WORK REQUIRED:
Exactly as given, restate each record that follows.

Stored data:

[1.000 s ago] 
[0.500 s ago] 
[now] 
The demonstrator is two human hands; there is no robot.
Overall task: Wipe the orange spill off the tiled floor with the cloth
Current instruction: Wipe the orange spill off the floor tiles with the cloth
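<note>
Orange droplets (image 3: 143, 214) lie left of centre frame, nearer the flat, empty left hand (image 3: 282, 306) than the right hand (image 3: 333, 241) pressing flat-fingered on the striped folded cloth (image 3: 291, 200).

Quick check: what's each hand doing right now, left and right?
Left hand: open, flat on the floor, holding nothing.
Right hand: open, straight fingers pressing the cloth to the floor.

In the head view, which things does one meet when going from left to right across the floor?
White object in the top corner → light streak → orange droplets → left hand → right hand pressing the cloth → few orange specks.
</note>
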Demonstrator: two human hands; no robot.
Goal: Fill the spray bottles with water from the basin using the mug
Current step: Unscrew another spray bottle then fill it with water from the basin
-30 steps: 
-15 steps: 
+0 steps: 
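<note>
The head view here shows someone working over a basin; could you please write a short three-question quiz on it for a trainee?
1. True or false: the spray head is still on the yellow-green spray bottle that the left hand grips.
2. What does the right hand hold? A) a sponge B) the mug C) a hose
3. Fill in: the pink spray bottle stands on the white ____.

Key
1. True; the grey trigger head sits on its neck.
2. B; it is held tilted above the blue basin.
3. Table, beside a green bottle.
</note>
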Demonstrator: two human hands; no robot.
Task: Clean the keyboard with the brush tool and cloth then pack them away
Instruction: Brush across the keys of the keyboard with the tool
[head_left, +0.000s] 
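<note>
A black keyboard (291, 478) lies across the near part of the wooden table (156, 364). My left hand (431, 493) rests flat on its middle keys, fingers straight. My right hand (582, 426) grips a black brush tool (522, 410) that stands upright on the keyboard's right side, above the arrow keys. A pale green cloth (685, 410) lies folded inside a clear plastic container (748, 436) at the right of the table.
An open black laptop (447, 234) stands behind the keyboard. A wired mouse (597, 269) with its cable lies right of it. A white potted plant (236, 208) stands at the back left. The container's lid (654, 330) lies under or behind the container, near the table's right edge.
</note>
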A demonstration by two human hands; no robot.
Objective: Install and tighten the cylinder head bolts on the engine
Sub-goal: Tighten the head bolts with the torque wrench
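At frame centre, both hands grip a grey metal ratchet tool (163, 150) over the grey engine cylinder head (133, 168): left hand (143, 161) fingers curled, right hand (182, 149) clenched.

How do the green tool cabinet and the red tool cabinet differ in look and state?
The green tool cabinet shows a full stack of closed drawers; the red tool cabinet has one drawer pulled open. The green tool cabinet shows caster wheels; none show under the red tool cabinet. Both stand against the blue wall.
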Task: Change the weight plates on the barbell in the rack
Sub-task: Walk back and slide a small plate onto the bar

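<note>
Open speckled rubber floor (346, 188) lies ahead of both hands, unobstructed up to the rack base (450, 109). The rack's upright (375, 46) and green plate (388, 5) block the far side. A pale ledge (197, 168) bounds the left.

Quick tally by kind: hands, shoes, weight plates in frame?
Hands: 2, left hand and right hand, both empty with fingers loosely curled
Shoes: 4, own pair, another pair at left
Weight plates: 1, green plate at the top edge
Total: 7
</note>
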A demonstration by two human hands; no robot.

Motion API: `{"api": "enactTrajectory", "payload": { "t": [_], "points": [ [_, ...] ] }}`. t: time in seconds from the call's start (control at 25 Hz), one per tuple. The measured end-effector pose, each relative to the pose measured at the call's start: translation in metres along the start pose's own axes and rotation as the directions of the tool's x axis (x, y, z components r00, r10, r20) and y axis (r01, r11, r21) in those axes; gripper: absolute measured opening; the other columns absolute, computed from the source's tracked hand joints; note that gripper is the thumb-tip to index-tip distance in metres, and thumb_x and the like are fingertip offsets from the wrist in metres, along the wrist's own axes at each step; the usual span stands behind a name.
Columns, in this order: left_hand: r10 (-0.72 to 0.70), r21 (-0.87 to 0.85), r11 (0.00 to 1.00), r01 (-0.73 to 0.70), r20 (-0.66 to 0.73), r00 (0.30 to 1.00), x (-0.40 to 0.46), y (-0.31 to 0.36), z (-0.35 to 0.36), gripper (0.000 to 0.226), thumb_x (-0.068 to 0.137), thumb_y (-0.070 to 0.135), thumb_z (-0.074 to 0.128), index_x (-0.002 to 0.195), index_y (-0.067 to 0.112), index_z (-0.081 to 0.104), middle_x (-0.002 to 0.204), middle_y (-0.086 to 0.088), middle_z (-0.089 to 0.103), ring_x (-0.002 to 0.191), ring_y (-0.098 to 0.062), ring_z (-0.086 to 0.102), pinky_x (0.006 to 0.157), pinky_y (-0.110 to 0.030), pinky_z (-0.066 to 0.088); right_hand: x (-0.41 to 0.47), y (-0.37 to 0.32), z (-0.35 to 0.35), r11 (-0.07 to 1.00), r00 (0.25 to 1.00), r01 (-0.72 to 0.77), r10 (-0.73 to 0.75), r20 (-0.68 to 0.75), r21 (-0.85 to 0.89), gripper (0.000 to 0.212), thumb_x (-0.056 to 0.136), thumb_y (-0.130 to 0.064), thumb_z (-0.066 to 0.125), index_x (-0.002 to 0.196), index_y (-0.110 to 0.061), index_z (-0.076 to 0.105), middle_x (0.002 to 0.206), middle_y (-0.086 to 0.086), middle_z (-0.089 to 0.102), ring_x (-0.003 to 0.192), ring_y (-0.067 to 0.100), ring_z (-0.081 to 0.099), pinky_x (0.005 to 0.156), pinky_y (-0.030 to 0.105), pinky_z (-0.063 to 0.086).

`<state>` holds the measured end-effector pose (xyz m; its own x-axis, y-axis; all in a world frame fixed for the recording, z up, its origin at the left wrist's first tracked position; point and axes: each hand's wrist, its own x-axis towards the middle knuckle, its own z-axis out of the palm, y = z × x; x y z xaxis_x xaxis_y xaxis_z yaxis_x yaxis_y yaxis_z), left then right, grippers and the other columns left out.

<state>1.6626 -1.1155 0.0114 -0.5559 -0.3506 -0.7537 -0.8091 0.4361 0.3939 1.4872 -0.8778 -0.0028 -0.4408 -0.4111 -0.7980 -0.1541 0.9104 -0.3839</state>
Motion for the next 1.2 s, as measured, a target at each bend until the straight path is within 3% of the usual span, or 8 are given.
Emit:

OUTPUT OF THE TASK:
[1.000 s ago] 
[0.500 s ago] 
[now] 
The demonstrator is two human hands; there is no robot.
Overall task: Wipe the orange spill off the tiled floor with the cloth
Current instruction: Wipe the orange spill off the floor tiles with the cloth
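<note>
Orange droplets (image 3: 143, 214) lie left of centre frame, nearer the flat, empty left hand (image 3: 282, 306) than the right hand (image 3: 333, 241) pressing flat-fingered on the striped folded cloth (image 3: 291, 200).

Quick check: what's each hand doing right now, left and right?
Left hand: open, flat on the floor, holding nothing.
Right hand: open, straight fingers pressing the cloth to the floor.

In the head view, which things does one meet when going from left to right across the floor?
White object in the top corner → light streak → orange droplets → left hand → right hand pressing the cloth → few orange specks.
</note>
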Demonstrator: two human hands; no robot.
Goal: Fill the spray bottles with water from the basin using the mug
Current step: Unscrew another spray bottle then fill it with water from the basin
-30 steps: 
-15 steps: 
+0 steps: 
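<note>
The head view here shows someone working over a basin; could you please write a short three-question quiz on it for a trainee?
1. True or false: the spray head is still on the yellow-green spray bottle that the left hand grips.
2. What does the right hand hold? A) a sponge B) the mug C) a hose
3. Fill in: the pink spray bottle stands on the white ____.

Key
1. True; the grey trigger head sits on its neck.
2. B; it is held tilted above the blue basin.
3. Table, beside a green bottle.
</note>
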Demonstrator: two human hands; no robot.
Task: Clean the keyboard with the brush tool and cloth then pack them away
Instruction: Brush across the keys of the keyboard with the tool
[head_left, +0.000s] 
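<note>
A black keyboard (291, 478) lies across the near part of the wooden table (156, 364). My left hand (431, 493) rests flat on its middle keys, fingers straight. My right hand (582, 426) grips a black brush tool (522, 410) that stands upright on the keyboard's right side, above the arrow keys. A pale green cloth (685, 410) lies folded inside a clear plastic container (748, 436) at the right of the table.
An open black laptop (447, 234) stands behind the keyboard. A wired mouse (597, 269) with its cable lies right of it. A white potted plant (236, 208) stands at the back left. The container's lid (654, 330) lies under or behind the container, near the table's right edge.
</note>
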A demonstration by two human hands; no robot.
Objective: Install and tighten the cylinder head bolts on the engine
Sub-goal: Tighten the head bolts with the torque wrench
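At frame centre, both hands grip a grey metal ratchet tool (163, 150) over the grey engine cylinder head (133, 168): left hand (143, 161) fingers curled, right hand (182, 149) clenched.

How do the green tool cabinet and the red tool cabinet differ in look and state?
The green tool cabinet shows a full stack of closed drawers; the red tool cabinet has one drawer pulled open. The green tool cabinet shows caster wheels; none show under the red tool cabinet. Both stand against the blue wall.
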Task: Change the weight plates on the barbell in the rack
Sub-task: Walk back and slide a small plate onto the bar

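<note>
Open speckled rubber floor (346, 188) lies ahead of both hands, unobstructed up to the rack base (450, 109). The rack's upright (375, 46) and green plate (388, 5) block the far side. A pale ledge (197, 168) bounds the left.

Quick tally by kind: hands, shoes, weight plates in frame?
Hands: 2, left hand and right hand, both empty with fingers loosely curled
Shoes: 4, own pair, another pair at left
Weight plates: 1, green plate at the top edge
Total: 7
</note>
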A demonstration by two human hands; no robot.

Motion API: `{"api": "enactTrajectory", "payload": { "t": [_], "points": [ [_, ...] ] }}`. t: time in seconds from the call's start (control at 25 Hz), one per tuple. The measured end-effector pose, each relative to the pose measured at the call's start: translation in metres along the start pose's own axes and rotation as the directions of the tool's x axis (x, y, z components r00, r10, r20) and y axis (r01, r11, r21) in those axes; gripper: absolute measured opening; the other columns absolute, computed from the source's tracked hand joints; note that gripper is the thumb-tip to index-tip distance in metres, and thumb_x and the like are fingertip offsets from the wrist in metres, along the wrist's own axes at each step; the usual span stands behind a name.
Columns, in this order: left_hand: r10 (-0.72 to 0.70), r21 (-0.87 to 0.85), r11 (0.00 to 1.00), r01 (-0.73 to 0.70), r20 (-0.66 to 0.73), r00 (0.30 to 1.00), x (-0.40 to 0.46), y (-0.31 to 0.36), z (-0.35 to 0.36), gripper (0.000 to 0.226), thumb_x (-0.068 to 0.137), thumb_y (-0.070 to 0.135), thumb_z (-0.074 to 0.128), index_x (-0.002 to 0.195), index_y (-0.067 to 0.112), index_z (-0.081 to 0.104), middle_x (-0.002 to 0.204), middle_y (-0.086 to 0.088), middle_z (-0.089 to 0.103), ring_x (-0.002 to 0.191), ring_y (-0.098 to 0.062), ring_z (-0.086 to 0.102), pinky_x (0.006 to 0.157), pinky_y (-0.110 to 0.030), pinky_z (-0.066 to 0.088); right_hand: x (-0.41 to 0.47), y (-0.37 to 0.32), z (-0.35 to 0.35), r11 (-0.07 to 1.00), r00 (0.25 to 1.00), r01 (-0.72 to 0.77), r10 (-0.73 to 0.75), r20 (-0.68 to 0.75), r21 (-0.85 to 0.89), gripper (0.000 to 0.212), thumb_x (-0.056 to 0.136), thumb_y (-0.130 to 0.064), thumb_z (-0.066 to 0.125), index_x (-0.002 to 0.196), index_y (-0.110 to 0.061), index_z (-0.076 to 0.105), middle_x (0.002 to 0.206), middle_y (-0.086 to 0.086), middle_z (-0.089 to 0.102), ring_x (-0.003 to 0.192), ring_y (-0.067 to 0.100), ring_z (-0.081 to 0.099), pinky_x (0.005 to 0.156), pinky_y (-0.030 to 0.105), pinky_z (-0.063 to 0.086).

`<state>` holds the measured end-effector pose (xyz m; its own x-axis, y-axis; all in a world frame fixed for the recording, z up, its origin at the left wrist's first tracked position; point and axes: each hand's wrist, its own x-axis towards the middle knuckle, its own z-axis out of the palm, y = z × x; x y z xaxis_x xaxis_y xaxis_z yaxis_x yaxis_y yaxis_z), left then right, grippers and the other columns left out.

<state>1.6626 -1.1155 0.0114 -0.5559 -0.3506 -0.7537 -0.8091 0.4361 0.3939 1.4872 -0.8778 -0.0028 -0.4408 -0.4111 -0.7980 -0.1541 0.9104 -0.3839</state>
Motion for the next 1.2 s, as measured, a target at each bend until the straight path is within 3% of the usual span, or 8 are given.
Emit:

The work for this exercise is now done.